= TASK STATEMENT =
Once the data has been read, restate all of it exactly.

= DATA EXTRACT =
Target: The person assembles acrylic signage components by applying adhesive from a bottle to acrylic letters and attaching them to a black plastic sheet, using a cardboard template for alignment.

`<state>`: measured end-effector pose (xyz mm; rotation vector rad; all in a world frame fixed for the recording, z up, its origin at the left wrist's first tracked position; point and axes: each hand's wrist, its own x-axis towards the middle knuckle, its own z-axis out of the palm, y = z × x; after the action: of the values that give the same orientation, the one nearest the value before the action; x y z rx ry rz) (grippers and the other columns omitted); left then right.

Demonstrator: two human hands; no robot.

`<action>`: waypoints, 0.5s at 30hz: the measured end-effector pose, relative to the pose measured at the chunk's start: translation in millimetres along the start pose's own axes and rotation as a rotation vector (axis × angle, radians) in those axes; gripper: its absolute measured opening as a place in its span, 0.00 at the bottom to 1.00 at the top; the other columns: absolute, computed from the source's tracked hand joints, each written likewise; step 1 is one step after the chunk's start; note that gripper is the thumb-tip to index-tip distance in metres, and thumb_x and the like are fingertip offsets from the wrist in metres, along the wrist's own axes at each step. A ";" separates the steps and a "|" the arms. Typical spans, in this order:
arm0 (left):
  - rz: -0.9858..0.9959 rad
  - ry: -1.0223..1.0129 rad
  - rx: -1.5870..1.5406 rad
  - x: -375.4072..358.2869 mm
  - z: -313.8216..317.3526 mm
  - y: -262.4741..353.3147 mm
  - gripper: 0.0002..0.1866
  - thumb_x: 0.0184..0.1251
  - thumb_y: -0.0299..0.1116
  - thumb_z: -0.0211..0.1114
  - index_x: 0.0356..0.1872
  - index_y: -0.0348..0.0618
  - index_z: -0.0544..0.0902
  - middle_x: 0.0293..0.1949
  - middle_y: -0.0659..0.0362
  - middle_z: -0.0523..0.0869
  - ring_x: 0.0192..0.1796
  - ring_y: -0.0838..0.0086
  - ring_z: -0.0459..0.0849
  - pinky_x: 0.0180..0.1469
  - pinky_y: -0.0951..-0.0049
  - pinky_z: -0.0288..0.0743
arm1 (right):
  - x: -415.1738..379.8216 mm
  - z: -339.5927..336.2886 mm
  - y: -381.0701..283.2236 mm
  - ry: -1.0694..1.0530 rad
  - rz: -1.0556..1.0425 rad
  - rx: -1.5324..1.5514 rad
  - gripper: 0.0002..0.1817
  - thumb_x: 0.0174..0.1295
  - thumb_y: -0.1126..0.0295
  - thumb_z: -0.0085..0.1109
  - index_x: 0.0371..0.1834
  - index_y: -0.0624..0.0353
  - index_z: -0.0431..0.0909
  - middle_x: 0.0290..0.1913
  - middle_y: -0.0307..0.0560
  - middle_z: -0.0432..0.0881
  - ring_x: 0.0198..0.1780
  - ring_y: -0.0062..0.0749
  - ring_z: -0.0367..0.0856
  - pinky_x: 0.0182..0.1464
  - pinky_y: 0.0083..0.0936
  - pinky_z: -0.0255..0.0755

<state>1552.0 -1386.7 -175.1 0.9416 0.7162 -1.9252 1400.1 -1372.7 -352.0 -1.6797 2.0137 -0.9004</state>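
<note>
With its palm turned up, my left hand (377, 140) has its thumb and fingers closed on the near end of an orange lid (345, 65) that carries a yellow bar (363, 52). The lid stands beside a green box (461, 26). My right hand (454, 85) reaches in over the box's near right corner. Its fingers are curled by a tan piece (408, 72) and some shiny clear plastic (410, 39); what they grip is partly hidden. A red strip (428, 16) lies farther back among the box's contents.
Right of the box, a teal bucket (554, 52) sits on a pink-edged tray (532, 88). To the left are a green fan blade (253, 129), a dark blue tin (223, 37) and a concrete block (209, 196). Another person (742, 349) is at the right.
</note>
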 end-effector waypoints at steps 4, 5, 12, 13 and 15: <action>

= PROBLEM SOLUTION =
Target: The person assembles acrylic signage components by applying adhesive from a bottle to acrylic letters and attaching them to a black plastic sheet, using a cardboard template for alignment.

`<state>`: measured end-effector pose (xyz mm; rotation vector rad; all in a world frame fixed for the recording, z up, its origin at the left wrist's first tracked position; point and axes: each hand's wrist, its own x-axis towards the middle knuckle, its own z-axis out of the palm, y = z × x; after the action: of the values that give the same orientation, the one nearest the value before the action; x y z rx ry rz) (grippers and the other columns omitted); left then right.

Demonstrator: two human hands; no robot.

`<action>`: waypoints, 0.5s at 30hz: the measured end-effector pose, relative to the pose measured at the chunk's start: translation in millimetres along the start pose's own axes and rotation as a rotation vector (axis × angle, radians) in those axes; gripper: its absolute measured opening as a place in its span, 0.00 at the bottom to 1.00 at the top; the other columns: absolute, computed from the source's tracked hand joints, each written likewise; step 1 is one step after the chunk's start; note that gripper is the thumb-tip to index-tip distance in metres, and thumb_x and the like are fingertip offsets from the wrist in metres, along the wrist's own axes at each step. A ";" separates the steps and a "|" the arms. Typical spans, in this order:
arm0 (left):
  - rz: -0.9858..0.9959 rad
  - ry: -1.0223..1.0129 rad
  - rx: -1.5870..1.5406 rad
  - x: -375.4072..358.2869 mm
  - z: -313.8216..317.3526 mm
  - y: -262.4741..353.3147 mm
  - gripper: 0.0002..0.1866
  - thumb_x: 0.0184..0.1251
  - thumb_y: -0.0299..0.1116
  - thumb_z: -0.0211..0.1114
  - index_x: 0.0356..0.1872
  - index_y: -0.0348..0.0618
  - index_z: -0.0544..0.0902
  - middle_x: 0.0293..0.1949
  - middle_y: -0.0659..0.0362
  - middle_z: -0.0523..0.0869
  - ring_x: 0.0192..0.1796
  - ring_y: -0.0838..0.0086
  - ring_z: -0.0459..0.0849
  - pinky_x: 0.0180..0.1469
  - pinky_y: -0.0951..-0.0049
  - pinky_z: -0.0288..0.0743
arm1 (right):
  - x: -415.1738..379.8216 mm
  - z: -339.5927..336.2886 mm
  - y: -381.0701..283.2236 mm
  - ry: -1.0694..1.0530 rad
  - rz: -1.0556..1.0425 rad
  - rx: -1.5324..1.5514 rad
  - gripper: 0.0002..0.1817
  - thumb_x: 0.0174..0.1295
  - thumb_y: -0.1126..0.0295
  - thumb_z: -0.0085..0.1109
  - index_x: 0.0371..0.1834
  - index_y: -0.0624..0.0353
  - index_z: -0.0431..0.0909
  - middle_x: 0.0290..0.1913
  - middle_y: -0.0307..0.0560
  - middle_z: -0.0432..0.0881
  - ring_x: 0.0198..0.1780
  - ring_y: -0.0062..0.0749
  - ring_z: -0.0367..0.0856
  - pinky_x: 0.0182..0.1464
  - pinky_y: 0.0083..0.0936
  - pinky_z: -0.0255..0.0755

<state>1552.0 -1386.7 -175.1 0.9416 0.7162 -1.9252 1400.1 -1372.7 -352.0 -1.6797 2.0137 -0.9004</state>
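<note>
With its palm turned up, my left hand (377, 140) has its thumb and fingers closed on the near end of an orange lid (345, 65) that carries a yellow bar (363, 52). The lid stands beside a green box (461, 26). My right hand (454, 85) reaches in over the box's near right corner. Its fingers are curled by a tan piece (408, 72) and some shiny clear plastic (410, 39); what they grip is partly hidden. A red strip (428, 16) lies farther back among the box's contents.
Right of the box, a teal bucket (554, 52) sits on a pink-edged tray (532, 88). To the left are a green fan blade (253, 129), a dark blue tin (223, 37) and a concrete block (209, 196). Another person (742, 349) is at the right.
</note>
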 end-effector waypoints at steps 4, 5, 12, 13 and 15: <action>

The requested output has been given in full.